Schematic diagram of the proposed geometry

Abstract Image

查看原文本刊更多论文

非定常卡森流体电渗透微通道中溶质的输运

该研究旨在分析电渗透力对微通道中溶质分散的重要性，其中载体流体由非牛顿卡森流变学定义。双电层（EDL）在通道壁附近被考虑。由电磁力引起的流动不稳定性导致了一个高度非线性的动量方程，该方程采用正则摄动法求解。然而，采用吉尔广义色散技术来讨论溶质色散机理。讨论了不同流变参数和控制参数下的速度分布、平流、弥散系数和平均浓度。考察了EDL厚度、屈服应力和psamclet数等关键控制参数对扩散系数、平流系数和平均浓度的影响。基于不同文献的实验和物理数据库，考虑了广泛的参数范围。虽然对输运系数进行了解析计算，但也进行了数值试验，得出了非常吻合的结果。电渗透力（较高的debye - hckel电渗透参数κ）的存在提高了平流系数，且这种影响在较低的κ值下更为明显。色散系数（\(K_{2}\)）随着κ的增大呈非线性减小，并随着κ的增大最终收敛到某一特定值。κ值越低，平均浓度变化越明显，为50% increase as κ rises from 10 to 50, while the variation is only 7% when κ changes from 50 to 100. Understanding dispersion phenomena controlled by electroosmotic force and pulsatility is a challenging task, mainly due to its nonlinearity, and as a result, this area has not been extensively explored. This type of study may have wide applications in biomedical engineering, human blood flow analysis, and beyond.
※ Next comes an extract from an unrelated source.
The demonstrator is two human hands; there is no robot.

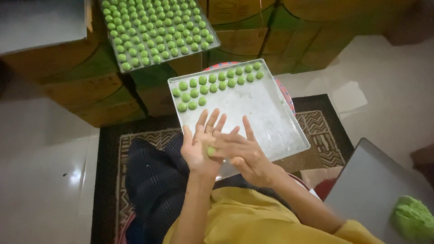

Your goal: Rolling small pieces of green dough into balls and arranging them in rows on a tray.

The present simulation will thus be valuable in understanding mass transfer processes.Graphical abstractSchematic diagram of the proposed geometry

本文章由计算机程序翻译，如有差异，请以英文原文为准。

求助全文

约1分钟内获得全文求助全文

来源期刊

Korea-Australia Rheology Journal 工程技术-高分子科学

CiteScore

2.80

自引率

0.00%

发文量

审稿时长

>12 weeks

期刊介绍： The Korea-Australia Rheology Journal is devoted to fundamental and applied research with immediate or potential value in rheology, covering the science of the deformation and flow of materials. Emphases are placed on experimental and numerical advances in the areas of complex fluids. The journal offers insight into characterization and understanding of technologically important materials with a wide range of practical applications.